» **Brief**:
Among the lines below, keep only those from the one containing "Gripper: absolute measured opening" through the one containing "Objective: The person", and reproduce them exactly.

» **Given material**:
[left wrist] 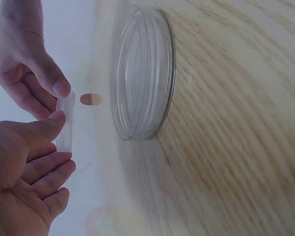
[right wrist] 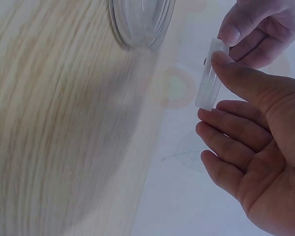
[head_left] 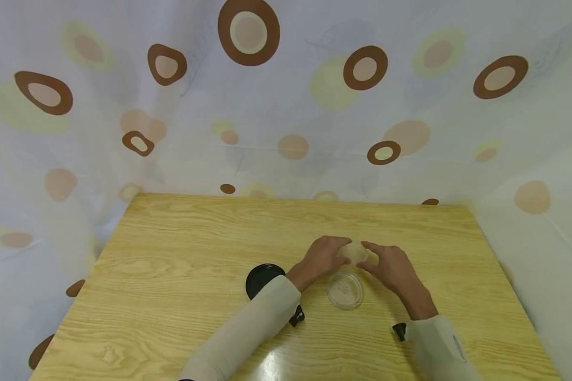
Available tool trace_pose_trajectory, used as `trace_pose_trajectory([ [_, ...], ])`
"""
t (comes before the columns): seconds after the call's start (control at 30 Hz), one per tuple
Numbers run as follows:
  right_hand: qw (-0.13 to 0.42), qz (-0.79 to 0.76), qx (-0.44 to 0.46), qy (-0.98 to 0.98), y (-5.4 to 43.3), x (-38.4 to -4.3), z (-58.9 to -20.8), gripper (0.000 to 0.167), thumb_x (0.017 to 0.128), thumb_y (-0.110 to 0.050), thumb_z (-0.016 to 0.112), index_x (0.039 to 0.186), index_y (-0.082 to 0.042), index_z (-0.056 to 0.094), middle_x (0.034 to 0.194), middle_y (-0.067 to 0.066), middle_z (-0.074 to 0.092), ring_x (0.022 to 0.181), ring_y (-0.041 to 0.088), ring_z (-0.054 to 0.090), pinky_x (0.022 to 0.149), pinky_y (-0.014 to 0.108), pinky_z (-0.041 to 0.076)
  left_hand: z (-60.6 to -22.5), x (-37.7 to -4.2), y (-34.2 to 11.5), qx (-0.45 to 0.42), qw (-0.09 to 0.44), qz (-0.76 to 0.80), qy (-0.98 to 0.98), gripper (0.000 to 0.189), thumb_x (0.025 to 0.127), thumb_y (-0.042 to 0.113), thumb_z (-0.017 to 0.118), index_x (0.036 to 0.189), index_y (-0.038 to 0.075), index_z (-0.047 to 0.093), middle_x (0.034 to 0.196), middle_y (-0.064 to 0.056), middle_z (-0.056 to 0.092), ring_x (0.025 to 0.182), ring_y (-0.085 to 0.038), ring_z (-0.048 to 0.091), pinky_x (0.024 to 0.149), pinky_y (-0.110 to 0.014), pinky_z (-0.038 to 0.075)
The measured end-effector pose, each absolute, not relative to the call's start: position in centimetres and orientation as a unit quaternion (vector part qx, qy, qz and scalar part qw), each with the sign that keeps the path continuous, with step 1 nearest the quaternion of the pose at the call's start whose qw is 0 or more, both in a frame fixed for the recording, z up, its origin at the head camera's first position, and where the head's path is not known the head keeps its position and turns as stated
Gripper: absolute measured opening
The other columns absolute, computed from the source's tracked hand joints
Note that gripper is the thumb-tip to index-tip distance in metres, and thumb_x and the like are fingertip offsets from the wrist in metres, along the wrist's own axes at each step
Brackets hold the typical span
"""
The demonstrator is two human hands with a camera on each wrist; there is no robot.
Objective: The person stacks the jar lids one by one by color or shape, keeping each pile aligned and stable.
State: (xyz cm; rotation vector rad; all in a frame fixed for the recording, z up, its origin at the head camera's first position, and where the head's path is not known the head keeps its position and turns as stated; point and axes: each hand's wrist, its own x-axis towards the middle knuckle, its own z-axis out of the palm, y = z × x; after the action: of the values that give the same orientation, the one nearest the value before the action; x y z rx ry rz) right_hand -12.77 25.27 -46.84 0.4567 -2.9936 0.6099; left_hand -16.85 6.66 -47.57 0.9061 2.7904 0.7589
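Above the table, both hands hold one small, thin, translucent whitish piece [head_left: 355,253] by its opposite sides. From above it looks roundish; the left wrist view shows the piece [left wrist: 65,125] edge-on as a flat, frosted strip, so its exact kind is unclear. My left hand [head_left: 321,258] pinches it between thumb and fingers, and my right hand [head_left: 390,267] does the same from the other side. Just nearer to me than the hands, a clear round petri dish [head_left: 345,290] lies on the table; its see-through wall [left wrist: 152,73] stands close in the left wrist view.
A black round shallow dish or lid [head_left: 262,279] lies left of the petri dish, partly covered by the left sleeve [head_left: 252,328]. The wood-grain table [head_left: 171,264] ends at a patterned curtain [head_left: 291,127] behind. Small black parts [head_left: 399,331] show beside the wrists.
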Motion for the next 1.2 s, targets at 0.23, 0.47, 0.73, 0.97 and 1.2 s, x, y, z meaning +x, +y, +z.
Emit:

» **Answer space**:
Gripper: absolute measured opening
The other columns absolute, computed from the source's tracked hand joints
Note that gripper is the thumb-tip to index-tip distance in metres, and thumb_x and the like are fingertip offsets from the wrist in metres, along the wrist's own axes at each step
Brackets hold the typical span
"""
The demonstrator is two human hands with a camera on each wrist; there is no robot.
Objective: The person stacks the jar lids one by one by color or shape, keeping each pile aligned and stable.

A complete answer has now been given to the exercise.